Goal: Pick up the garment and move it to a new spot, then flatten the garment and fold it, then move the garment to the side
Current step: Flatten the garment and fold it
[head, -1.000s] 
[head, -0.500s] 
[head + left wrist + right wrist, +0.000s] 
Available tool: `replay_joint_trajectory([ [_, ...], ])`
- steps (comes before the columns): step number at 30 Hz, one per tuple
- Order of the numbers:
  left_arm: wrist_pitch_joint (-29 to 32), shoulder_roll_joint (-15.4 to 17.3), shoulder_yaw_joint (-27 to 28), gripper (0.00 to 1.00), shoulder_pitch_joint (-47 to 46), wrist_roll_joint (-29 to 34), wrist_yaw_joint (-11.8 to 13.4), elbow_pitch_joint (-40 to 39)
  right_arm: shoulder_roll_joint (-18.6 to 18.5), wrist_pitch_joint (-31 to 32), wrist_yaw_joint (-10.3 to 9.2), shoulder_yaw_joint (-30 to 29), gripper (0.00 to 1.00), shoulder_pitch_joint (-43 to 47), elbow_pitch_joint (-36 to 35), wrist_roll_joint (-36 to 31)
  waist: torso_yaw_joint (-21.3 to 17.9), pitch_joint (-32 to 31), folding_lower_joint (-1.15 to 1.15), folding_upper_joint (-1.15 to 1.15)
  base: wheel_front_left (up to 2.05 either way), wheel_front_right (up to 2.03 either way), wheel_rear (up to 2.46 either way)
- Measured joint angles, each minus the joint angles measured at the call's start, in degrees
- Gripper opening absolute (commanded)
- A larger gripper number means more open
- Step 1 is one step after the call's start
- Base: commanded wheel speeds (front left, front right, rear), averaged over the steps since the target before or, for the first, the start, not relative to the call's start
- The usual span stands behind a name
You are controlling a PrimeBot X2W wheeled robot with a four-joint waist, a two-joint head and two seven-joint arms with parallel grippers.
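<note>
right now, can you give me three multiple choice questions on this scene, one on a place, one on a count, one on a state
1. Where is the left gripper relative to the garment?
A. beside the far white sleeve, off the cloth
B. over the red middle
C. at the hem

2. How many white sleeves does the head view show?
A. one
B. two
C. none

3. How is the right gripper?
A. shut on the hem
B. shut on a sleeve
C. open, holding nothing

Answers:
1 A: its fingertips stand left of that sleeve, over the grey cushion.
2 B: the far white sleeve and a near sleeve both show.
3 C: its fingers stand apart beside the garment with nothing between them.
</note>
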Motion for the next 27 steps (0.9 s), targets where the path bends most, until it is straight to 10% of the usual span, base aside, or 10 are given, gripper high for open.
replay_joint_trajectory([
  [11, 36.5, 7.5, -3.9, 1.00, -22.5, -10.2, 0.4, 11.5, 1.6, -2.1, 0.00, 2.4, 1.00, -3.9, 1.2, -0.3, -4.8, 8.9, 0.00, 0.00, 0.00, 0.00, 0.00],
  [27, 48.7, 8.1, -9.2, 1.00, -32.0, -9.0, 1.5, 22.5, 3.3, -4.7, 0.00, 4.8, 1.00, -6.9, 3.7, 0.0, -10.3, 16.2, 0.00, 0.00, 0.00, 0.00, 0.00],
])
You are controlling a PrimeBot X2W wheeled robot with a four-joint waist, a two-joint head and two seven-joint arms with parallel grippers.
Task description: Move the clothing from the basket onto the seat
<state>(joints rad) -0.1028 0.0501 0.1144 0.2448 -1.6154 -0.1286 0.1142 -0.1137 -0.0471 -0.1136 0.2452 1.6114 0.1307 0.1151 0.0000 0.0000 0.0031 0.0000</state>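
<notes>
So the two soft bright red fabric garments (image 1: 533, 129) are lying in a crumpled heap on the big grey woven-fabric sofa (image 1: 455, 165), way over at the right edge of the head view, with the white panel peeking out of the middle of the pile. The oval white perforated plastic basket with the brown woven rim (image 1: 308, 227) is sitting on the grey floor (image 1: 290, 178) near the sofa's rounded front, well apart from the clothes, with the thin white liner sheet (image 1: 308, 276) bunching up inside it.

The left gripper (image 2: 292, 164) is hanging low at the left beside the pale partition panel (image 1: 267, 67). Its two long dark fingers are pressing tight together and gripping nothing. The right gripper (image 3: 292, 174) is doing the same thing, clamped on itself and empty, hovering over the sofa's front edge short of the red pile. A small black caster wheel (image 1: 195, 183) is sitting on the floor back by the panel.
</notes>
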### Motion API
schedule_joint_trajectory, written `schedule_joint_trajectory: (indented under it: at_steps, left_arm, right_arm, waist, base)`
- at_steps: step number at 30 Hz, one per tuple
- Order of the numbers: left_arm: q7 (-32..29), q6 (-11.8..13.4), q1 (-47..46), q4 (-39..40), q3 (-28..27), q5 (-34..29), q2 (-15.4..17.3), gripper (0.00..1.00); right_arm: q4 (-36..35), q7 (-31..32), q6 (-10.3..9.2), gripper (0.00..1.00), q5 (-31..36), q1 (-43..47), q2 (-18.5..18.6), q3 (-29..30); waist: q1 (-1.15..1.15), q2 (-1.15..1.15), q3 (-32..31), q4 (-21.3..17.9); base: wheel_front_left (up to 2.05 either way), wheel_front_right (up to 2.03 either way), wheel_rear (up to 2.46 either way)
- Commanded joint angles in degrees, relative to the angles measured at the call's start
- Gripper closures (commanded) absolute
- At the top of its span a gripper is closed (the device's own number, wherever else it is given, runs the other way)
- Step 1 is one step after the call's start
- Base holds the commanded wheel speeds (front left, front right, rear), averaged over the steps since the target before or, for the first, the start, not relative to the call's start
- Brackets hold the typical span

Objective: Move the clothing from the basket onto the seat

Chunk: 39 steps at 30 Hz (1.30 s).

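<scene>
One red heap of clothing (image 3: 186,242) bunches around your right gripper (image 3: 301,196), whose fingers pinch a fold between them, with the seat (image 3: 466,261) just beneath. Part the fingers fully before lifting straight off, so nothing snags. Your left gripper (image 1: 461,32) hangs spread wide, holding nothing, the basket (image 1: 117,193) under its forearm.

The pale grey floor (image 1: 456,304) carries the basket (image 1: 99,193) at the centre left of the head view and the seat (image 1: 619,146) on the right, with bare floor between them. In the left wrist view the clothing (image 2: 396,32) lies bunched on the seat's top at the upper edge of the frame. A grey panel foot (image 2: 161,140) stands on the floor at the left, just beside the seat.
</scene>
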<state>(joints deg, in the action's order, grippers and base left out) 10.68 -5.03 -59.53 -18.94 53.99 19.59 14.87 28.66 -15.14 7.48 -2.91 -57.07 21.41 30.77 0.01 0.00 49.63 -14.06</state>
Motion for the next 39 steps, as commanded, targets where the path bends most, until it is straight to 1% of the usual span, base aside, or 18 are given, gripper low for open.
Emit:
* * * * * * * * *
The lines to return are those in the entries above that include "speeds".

Solution to the exercise –
- Base: commanded wheel speeds (front left, front right, rear), averaged over the steps since the target before or, for the first, the start, not relative to the call's start
- Base holds the commanded wheel speeds (front left, front right, rear), averaged over the steps since the target before or, for the first, the start, not relative to the call's start

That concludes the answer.